Não são quaisquer ostras. Apenas as de Cananéia.
O seu rigor culinário é equivalente ao seu apurado preparo intelectual e cultural. Aos noventa anos pensa e transmite as suas ideias e reflexões com uma clareza e objetividade, acerto e propriedade, como poucos o fizeram na história do país.
Devo esclarecer que o seu gosto culinário e refinado apetite não se limitam às ostras. Sei de pelo menos duas outras iguarias de sua preferência. O kibe cru e uma perfeita combinação de sorvete de limão com um pouco de vodka, servidos como sobremesa em um prato de sopa. Quanto às ostras e ao kibe não é nem um pouco parcimonioso. A sobremesa, no entanto, é limitada a um único prato, embora fundo, a vodka impõe o limite.
Os moluscos de Cananéia são comidos no restaurante Roma, normalmente às terças-feiras. Não todas as semanas, apenas ele as encomenda.
São memoráveis almoços. Os companheiros são escolhidos por ele com o mesmo requinte que dedica à mesa. Cabeças pensantes, conversas agradáveis e, para mim, enriquecedoras. Não se imagine que enveredam para altas indagações filosóficas ou especulações metafísicas. Não, fala-se com propriedade dos temas da atualidade, das questões que a todos afligem, mas com leveza, graça, e, por vezes, com inteligência e ironia. Comentários sobre ausentes sempre há, até porque críticas a terceiros apenas à distância, pois de corpo presente é falta de educação...
Delfim Netto nos comanda. Certo dia em que estávamos, ele, Élio Gaspari e eu no restaurante, depois de vários pratos de ostras, acompanhado de magnífico espumante, ouvi um dizer ao outro, quase sussurrando: "talvez agora um macarrãozinho, o que você acha?" Ao que o outro, no mesmo tom de pecado, quase envergonhado, aquiesceu prontamente.

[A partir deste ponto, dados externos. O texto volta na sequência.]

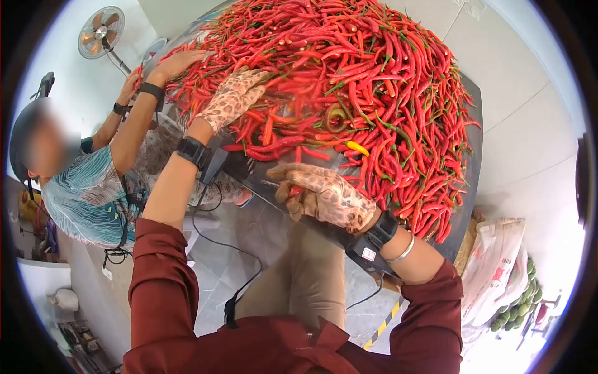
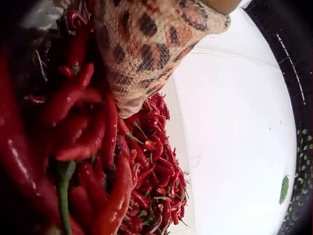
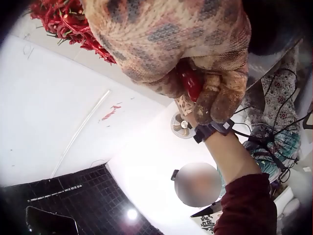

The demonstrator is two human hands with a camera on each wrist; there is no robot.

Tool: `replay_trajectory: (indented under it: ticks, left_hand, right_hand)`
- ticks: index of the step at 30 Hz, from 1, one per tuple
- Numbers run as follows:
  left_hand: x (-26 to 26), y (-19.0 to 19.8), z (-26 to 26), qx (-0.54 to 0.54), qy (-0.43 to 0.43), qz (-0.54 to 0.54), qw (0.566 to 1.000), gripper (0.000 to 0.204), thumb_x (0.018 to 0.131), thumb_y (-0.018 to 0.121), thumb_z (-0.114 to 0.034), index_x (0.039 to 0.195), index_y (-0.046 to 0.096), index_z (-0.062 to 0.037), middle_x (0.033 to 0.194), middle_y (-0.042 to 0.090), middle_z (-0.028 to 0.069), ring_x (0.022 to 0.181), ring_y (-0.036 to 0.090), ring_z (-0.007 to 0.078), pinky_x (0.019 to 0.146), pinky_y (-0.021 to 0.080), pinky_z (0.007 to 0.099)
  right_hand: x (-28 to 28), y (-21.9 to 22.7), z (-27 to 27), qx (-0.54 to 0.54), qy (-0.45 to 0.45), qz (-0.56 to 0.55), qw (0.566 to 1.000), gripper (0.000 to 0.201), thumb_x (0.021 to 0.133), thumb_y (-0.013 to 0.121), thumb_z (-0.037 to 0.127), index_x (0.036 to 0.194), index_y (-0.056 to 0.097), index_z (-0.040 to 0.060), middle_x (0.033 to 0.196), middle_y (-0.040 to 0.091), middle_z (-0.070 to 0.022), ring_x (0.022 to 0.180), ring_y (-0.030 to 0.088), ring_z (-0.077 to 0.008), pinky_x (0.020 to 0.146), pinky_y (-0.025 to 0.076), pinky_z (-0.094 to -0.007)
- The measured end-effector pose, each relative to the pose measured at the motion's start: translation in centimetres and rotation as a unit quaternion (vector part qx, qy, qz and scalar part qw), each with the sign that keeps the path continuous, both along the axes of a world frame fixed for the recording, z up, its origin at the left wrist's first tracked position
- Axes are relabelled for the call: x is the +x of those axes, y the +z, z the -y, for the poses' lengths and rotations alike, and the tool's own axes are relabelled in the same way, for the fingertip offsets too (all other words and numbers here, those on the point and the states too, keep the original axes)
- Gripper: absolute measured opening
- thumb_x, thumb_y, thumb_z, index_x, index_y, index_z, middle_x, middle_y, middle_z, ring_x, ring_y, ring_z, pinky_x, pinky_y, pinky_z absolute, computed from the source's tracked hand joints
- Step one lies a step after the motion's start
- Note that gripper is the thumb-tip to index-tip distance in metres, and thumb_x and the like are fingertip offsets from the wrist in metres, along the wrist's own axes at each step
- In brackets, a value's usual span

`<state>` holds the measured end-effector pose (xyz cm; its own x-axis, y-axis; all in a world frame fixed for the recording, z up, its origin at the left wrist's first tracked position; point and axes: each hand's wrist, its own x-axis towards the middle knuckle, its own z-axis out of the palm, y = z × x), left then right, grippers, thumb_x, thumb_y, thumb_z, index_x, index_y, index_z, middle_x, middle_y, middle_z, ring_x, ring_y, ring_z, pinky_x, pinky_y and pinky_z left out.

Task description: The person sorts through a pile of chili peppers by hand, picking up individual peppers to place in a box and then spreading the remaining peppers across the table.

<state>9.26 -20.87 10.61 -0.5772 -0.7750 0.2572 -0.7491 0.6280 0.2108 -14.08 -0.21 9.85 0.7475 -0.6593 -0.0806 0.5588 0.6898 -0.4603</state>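
Head view: beside chilli pile (image 1: 398, 93), right hand (image 1: 330, 196) grips red chilli (image 1: 296, 191) in curled fingers, likely light, slick, best held mid-body; left hand (image 1: 235, 101) on pile, fingers extended.

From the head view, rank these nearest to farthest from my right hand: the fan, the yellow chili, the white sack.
From your right hand:
1. Yellow chili: just ahead of it.
2. White sack: off to the right side.
3. Fan: farthest, at the upper left of the view.
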Motion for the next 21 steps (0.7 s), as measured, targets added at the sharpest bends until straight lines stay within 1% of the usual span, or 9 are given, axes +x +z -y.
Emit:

Eu, espantado, espanto que logo passou, aderia à inacreditável aventura gastronômica. De lá em diante, o macarrãozinho foi incorporado ao cardápio, com um acréscimo: além do alho e do óleo, por minha sugestão foi colocado aliche no spaghetti.
O encanto desses almoços reside também na inteligência, na cultura e na verve de Élio Gaspari, o consagrado jornalista que se dedicou a revelar a história recente do país, cuidadosamente estudada e pesquisada por preciosos arquivos que possui, organizado com muito labor e esmero no curso das últimas décadas.
Eu, por meu turno, limito-me a ouvir e a apreender o que é ensinado por ambos, fontes inesgotáveis de sabedoria, e de ricas experiências hauridas da profícua vida de cada um. Sou um afortunado, pois recebo sem nada dar em troca.